Irrumpe en él, gracias a maestros como Castroviejo, la pasión hacia la neuropediatría. Abraza la causa. Consigue plaza en Valencia en el 78 para venir a nuestra valenciana La Fe y bien podemos asegurar que su carrera es meteórica. Investiga, estudia, comenta, comparte, investiga otro rato, ayuda, cura... En fin, la cosa científica le envuelve y sus colaboradores saben que duerme con brevedad vampírica y que te puede mandar un mail acerca de un trabajo a las cuatro de la mañana porque yace frente al ordenata enfrascado y no mira el reloj.

¿Con tanta energía desplegada le queda tiempo? Sí, es la ventaja de dormir escaso. Porque aquí el amigo Mulas, superadas las fronteras de lo laboral, revela su tono infatigable y lo inagotable de sus inquietudes. Practica esquí y golf. Monta a caballo. Le encanta la música, la lectura y la pintura (su colección mola). Va al cine y al teatro. Además baila con su mujer Carmen (28 años de matrimonio) y le rechifla juntar a toda la familia en su casa de Xàbia. Pero dos aficiones destacan sobre el resto: la fotografía, de ahí que asegura en ocasiones eso de «lo que no se fotografía no existe», y sobre todo navegar a vela. El mar le hipnotiza y este hombre navega con amigos, hijos o en solitario si la ocasión lo requiere.

Este hombre vive la vida de manera total como ese fútbol holandés que deleitó al universo entero bajo la batuta de Johan Cruyff.
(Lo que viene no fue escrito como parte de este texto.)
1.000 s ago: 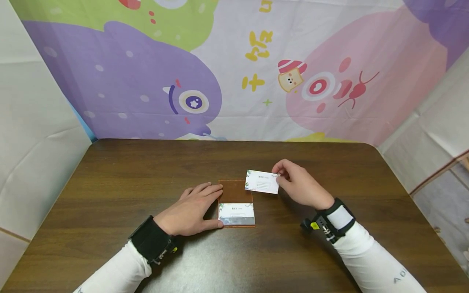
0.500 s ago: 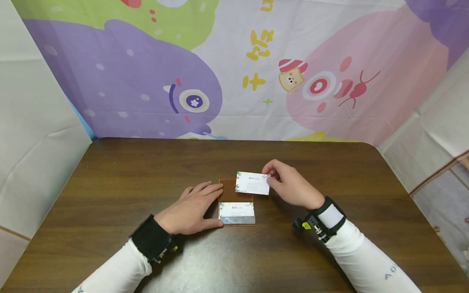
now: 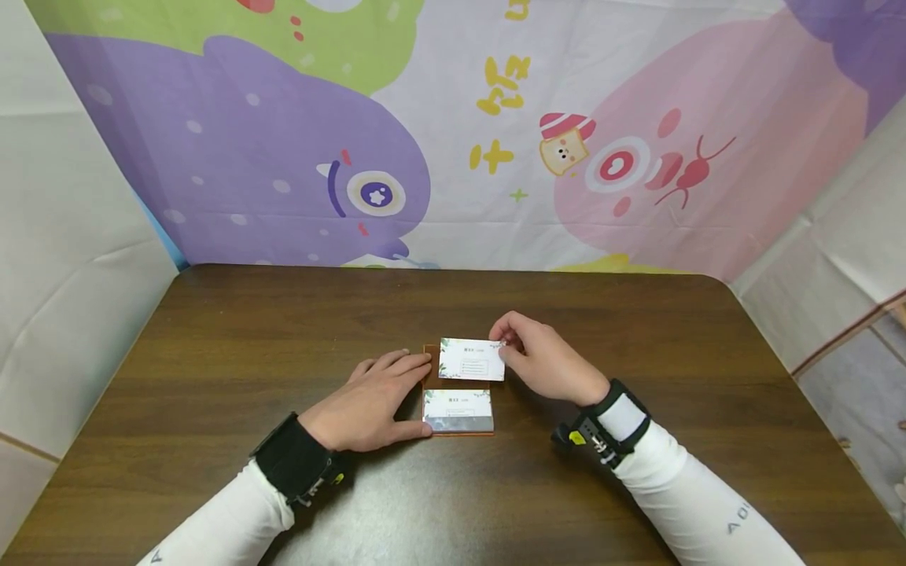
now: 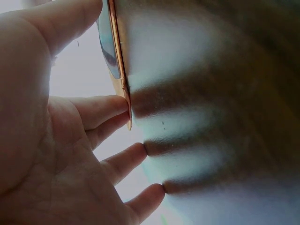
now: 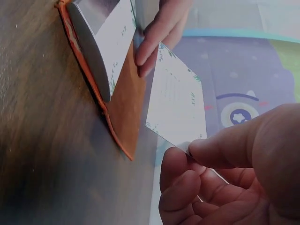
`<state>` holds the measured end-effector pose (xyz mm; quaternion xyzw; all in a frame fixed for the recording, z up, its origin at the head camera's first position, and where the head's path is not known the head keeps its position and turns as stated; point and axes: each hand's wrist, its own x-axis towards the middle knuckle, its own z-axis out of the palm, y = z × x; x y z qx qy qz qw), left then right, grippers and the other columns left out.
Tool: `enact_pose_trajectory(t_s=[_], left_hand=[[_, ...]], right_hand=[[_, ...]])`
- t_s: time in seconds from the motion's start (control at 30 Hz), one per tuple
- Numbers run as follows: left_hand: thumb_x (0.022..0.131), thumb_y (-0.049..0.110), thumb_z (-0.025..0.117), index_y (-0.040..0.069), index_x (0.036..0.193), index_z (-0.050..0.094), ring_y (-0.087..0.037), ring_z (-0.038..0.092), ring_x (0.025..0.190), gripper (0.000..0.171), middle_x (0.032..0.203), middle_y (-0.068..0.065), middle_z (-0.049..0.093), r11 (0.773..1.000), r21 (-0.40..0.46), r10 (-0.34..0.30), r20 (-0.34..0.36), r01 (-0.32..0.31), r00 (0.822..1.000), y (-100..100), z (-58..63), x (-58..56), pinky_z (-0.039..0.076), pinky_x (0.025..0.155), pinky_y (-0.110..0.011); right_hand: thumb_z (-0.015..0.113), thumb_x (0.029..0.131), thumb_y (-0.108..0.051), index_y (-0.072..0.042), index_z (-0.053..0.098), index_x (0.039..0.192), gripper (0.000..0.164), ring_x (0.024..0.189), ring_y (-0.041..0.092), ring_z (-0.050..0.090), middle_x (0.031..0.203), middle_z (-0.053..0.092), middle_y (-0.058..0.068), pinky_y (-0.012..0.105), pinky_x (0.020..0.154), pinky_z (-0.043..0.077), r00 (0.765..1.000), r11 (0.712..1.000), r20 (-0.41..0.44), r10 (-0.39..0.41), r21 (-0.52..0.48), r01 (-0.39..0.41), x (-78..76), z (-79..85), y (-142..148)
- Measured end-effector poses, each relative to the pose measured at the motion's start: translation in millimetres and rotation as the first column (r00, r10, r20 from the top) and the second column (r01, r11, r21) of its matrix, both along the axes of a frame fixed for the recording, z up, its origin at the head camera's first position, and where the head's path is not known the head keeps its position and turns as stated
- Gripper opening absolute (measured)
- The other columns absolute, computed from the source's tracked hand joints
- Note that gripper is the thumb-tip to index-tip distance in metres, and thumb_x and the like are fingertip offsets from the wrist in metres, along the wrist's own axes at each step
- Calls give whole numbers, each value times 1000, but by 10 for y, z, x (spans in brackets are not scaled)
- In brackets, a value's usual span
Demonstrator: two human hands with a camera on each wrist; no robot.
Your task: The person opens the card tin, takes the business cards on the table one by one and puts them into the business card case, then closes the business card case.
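Note:
A brown card holder (image 3: 431, 381) lies flat on the table, with a white business card (image 3: 457, 402) tucked in the greyish clear pocket (image 3: 462, 424) at its near end. My left hand (image 3: 371, 405) rests at the holder's left edge, fingers spread and touching it; the left wrist view shows thumb and fingertips along that orange edge (image 4: 123, 79). Between thumb and fingers, my right hand (image 3: 548, 358) pinches the right end of a second business card (image 3: 470, 360), printed with leaves at its corners. That card (image 5: 178, 96) hangs above the holder's far half, apart from it in the right wrist view.
The dark wooden table (image 3: 283, 314) reaches back to a printed cloth (image 3: 283, 141) with cartoon figures. White cloth (image 3: 78, 236) hangs at the left side. Each wrist wears a black strap (image 3: 293, 460) with a small camera.
My right hand has carried the pinched card leftward and slightly nearer, from beside the holder's right edge to over its far half. The left hand and the holder have stayed in place.

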<state>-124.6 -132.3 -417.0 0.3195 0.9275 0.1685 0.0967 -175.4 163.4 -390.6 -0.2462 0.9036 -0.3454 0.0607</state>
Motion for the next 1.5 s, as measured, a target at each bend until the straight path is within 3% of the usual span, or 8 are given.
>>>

Impresionante. Y, para terminar, no me resisto a contarles que se embarca ahora en la política al ir de número uno al senado en Ciudadanos. Necesita, supongo, beber de la fuente política porque aspira a devolver de alguna manera a la sociedad lo que ésta le ha dado. No sé yo cómo le saldrá esta aventura, pero le sugiero que, a la mínima decepción, huya de esa corrala y regrese hacia los vientos puros de su infancia. Fernando Muelas, sus días proyectan 25 horas.